[
https://issues.apache.org/jira/browse/HBASE-29144?page=com.atlassian.jira.plugin.system.issuetabpanels:all-tabpanel
]
Duo Zhang updated HBASE-29144:
------------------------------
Fix Version/s: 3.0.0-beta-2
> Client request fails for KERBEROS with RpcConnectionRegistry
> ------------------------------------------------------------
>
> Key: HBASE-29144
> URL: https://issues.apache.org/jira/browse/HBASE-29144
> Project: HBase
> Issue Type: Bug
> Components: Client, rpc, security
> Affects Versions: 3.0.0-beta-2, 2.6.2
> Reporter: Nihal Jain
> Priority: Major
> Labels: pull-request-available
> Fix For: 3.0.0-beta-2
>
>
> After setting up an HBase-3 cluster with Kerberos, I was unable to list
> tables. Upon investigation, I found that the following default configuration
> in HBase-3 does not work as expected:
> {noformat}
> hbase.client.registry.impl=org.apache.hadoop.hbase.client.RpcConnectionRegistry{noformat}
> With HBASE-25051, we now create the configuration in the following manner in
> [_ConnectionRegistryRpcStubHolder_|https://github.com/apache/hbase/blob/a5666c085844307e694025ddc7ac710e017b3edf/hbase-client/src/main/java/org/apache/hadoop/hbase/client/ConnectionRegistryRpcStubHolder.java#L80]
> {code:java}
> if (User.isHBaseSecurityEnabled(conf)) {
> this.noAuthConf = new Configuration(conf);
> this.noAuthConf.set(User.HBASE_SECURITY_CONF_KEY, "simple");
> } else {
> this.noAuthConf = conf;
> }
> {code}
> *Reason*
> {quote}We implement a new way to get information from a server through
> different rpc preamble headers, and use it to get the cluster id before
> actually setting up the secure rpc client.
> {quote}
> *Problem*
> We have a method to get a singleton instance via
> [_SaslClientAuthenticationProviders#getInstance()_|https://github.com/apache/hbase/blob/a5666c085844307e694025ddc7ac710e017b3edf/hbase-client/src/main/java/org/apache/hadoop/hbase/security/provider/SaslClientAuthenticationProviders.java#L76]

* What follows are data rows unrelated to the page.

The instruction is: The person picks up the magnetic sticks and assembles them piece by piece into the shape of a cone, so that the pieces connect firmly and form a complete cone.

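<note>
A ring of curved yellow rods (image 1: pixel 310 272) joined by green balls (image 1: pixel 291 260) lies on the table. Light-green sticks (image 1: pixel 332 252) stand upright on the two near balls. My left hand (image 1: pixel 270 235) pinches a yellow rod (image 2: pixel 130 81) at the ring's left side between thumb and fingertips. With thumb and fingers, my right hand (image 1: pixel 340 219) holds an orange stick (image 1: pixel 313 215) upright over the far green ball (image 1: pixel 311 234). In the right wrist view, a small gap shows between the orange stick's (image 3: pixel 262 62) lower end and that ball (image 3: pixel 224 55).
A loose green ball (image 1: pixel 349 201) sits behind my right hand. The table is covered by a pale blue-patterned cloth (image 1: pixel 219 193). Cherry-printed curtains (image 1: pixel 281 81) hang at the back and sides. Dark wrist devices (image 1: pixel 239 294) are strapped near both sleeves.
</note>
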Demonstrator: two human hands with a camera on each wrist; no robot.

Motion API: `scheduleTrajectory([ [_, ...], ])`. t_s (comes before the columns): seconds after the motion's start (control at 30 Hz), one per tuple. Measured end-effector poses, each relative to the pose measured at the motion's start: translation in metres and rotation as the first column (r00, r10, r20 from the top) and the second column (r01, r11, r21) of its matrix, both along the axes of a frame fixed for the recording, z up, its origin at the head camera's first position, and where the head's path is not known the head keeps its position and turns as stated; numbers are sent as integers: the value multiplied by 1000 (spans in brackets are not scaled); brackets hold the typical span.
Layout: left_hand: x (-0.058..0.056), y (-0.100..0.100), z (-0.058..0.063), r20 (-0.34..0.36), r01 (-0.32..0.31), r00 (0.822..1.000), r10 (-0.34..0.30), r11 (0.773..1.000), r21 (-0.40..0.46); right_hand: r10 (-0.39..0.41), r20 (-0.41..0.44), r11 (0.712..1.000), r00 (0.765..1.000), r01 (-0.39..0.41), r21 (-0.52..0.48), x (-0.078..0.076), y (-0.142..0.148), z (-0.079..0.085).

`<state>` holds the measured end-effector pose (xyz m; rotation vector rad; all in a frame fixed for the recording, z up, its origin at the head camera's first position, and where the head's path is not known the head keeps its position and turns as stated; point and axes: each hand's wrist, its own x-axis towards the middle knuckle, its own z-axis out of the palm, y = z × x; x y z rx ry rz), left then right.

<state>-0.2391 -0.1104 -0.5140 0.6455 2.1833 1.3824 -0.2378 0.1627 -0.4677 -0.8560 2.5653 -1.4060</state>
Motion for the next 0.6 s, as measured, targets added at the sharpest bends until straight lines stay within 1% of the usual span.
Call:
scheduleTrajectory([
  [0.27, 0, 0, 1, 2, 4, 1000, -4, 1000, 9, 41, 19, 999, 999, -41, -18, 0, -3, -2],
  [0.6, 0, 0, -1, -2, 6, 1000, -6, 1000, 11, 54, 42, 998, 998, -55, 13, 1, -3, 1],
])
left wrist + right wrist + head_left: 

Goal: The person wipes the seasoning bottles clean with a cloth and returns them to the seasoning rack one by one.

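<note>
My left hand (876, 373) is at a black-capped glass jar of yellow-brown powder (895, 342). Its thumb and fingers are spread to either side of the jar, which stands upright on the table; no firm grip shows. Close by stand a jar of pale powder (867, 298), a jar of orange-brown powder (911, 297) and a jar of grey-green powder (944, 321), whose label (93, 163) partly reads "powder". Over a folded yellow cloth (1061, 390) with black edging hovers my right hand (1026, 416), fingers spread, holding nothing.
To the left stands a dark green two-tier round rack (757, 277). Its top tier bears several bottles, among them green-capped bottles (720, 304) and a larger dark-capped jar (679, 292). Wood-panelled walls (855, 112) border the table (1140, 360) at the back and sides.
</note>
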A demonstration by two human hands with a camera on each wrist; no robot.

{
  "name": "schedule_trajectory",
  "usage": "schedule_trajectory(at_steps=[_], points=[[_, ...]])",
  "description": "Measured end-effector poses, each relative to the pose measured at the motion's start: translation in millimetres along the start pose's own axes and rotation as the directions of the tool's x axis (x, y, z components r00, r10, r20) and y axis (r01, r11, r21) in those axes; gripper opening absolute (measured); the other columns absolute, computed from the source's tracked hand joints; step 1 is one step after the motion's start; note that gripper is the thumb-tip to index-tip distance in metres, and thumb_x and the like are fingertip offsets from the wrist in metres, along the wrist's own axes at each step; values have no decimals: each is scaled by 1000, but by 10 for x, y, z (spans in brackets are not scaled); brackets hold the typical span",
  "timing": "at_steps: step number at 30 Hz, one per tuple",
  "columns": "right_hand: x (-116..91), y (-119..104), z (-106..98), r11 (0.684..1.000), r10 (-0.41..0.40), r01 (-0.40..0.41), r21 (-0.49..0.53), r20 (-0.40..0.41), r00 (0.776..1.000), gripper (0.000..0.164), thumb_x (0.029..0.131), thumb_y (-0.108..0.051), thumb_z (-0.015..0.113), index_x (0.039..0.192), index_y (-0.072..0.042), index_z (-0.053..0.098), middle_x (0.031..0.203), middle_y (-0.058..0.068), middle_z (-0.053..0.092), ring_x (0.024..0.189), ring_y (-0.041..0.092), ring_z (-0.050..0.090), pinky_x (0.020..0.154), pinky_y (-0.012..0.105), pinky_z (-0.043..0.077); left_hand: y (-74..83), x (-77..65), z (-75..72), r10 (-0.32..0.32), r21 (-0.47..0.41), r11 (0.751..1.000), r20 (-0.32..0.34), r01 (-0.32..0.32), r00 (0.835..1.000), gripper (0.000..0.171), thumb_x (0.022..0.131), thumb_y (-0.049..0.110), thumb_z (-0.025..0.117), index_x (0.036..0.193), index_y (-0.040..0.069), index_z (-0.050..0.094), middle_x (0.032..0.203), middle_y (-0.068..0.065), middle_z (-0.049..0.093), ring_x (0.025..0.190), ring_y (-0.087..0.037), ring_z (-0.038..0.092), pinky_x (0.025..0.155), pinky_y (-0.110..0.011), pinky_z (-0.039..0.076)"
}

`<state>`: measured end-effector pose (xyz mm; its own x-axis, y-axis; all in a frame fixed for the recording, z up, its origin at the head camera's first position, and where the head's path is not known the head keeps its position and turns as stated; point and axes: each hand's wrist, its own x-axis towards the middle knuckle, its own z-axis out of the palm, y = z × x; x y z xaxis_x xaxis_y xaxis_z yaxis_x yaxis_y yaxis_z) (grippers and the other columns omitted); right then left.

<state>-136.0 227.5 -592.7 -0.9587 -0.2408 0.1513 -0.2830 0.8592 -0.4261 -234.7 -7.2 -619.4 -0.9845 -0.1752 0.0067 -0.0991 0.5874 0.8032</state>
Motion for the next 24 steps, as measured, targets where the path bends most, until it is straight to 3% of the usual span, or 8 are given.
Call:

> and hence we end up calling
> [{_}BuiltInProviderSelector#configure({_})|https://github.com/apache/hbase/blob/a5666c085844307e694025ddc7ac710e017b3edf/hbase-client/src/main/java/org/apache/hadoop/hbase/security/provider/BuiltInProviderSelector.java#L60]
> with the above {{{}noAuthConf{}}}, thus initializing the variable
> _[BuiltInProviderSelector.conf|https://github.com/apache/hbase/blob/a5666c085844307e694025ddc7ac710e017b3edf/hbase-client/src/main/java/org/apache/hadoop/hbase/security/provider/BuiltInProviderSelector.java#L53]_
> with this no-auth config.
> Relevant stacktrace:
> {code:java}
> at
> org.apache.hadoop.hbase.security.provider.SaslClientAuthenticationProviders.instantiateSelector(SaslClientAuthenticationProviders.java:114)
> at
> org.apache.hadoop.hbase.security.provider.SaslClientAuthenticationProviders.instantiate(SaslClientAuthenticationProviders.java:187)
> at
> org.apache.hadoop.hbase.security.provider.SaslClientAuthenticationProviders.getInstance(SaslClientAuthenticationProviders.java:76)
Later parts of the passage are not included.